You can compile meam-lammps by typing
cd ${MDPP}
make meam-lammps build=R SYS=su-ahpcrc
If compilation is successful, this will create binary file meam-lammps_su-ahpcrc file in your ${MDPP}/bin directory. (su-ahpcrc is one of our computer clusters at Stanford.)
meam-lammps requires Fortran compiler. This is because it uses a number of Fortran codes taken from LAMMPS (in ${MDPP}/Fortran/MEAM-Lammps). Make sure you have Fortran compiler installed on your computer (e.g. gfortran on Mac) and correctly specify the Fortran library paths in ${MDPP}/src/Makefile.base file.
MD in NVT ensemble
The following command will run NVT ensemble for a perfect crystal made of 1000 Si atoms.
cd ${MDPP}
bin/meam-lammps_su-ahpcrc scripts/work/meam/si-meam.tcl 0
This is assuming you have put the si-meam.tcl input file in your ${MDPP}/scripts/work/meam directory. An X-window should open and display the positions of the Si atoms during the MD simulation. Output of the simulation is saved in the prop.out file. The variables saved in this file is specified by the output_fmt variable in the input file. For more details about finite temperature simulations in MD++, please read manual 05.
MD in NσT ensemble
The following command will run NσT ensemble for a perfect crystal made of 1000 Si atoms.
cd ${MDPP}
bin/meam-lammps_su-ahpcrc scripts/work/meam/si-meam.tcl 1
A shear stress σxy = 1000 MPa is applied to the simulation cell. All other stress components are zero. The simulation cell is allowed to adjust its shape during the simulation. Three of the nine component of the H matrix (whose three column vectors are the repeat vectors) are fixed (specified by fixboxvec) to remove arbitrary rotation.
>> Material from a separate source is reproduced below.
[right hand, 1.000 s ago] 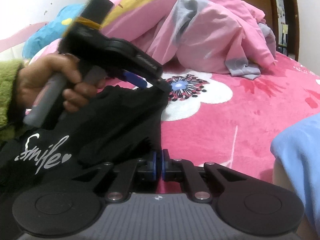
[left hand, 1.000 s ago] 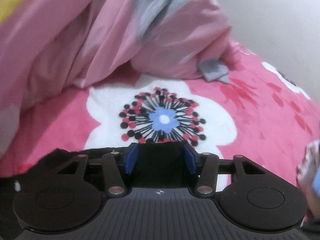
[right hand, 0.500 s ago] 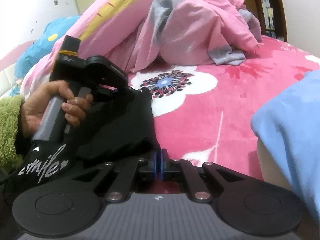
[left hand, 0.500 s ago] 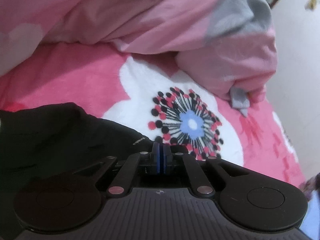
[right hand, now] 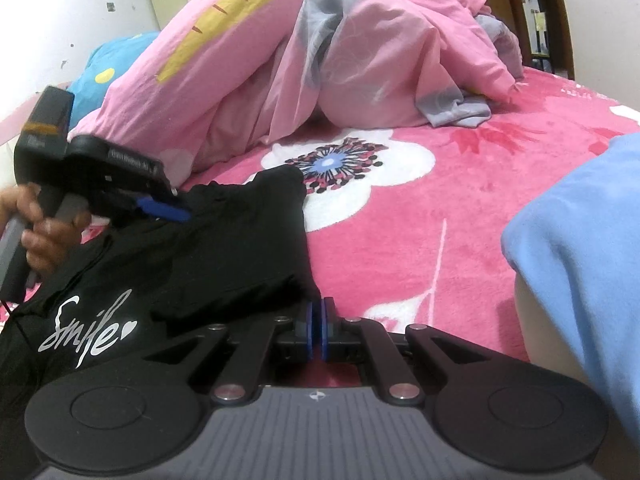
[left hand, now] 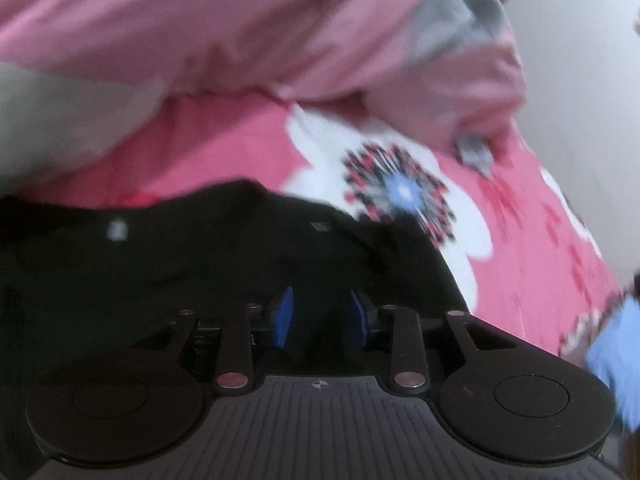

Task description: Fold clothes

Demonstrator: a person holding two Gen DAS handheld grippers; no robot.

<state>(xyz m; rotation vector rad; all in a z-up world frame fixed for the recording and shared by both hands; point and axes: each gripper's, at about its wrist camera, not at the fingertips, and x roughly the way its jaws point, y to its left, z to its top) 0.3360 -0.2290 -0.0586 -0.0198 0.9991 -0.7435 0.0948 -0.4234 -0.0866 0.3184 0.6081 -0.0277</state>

The 7,8,9 columns of the output file prop.out saves the instantaneous values of H12, H22, H32 (in angstrom). We can see that H12 changes from 0 to -0.43 in response to the applied shear stress. (The negative sign is due to the sign convention of the stress in the Parrinello-Rahman boundary condition, J. Appl. Phys. 52, 7182, 1981.) H22 changes from 27.2 to 27.5 due to thermal expansion.
The 10,11,12 columns of the output file prop.out saves the instantaneous values of σxy, σyy, σzy (in MPa). We can see that σxy eventually fluctuates around 1000 MPa as it should. The other stress components fluctuate around zero after equilibrium is reached.
After the MD simulation, the structure is relaxed by conjugate gradient algorithm with the box fixed.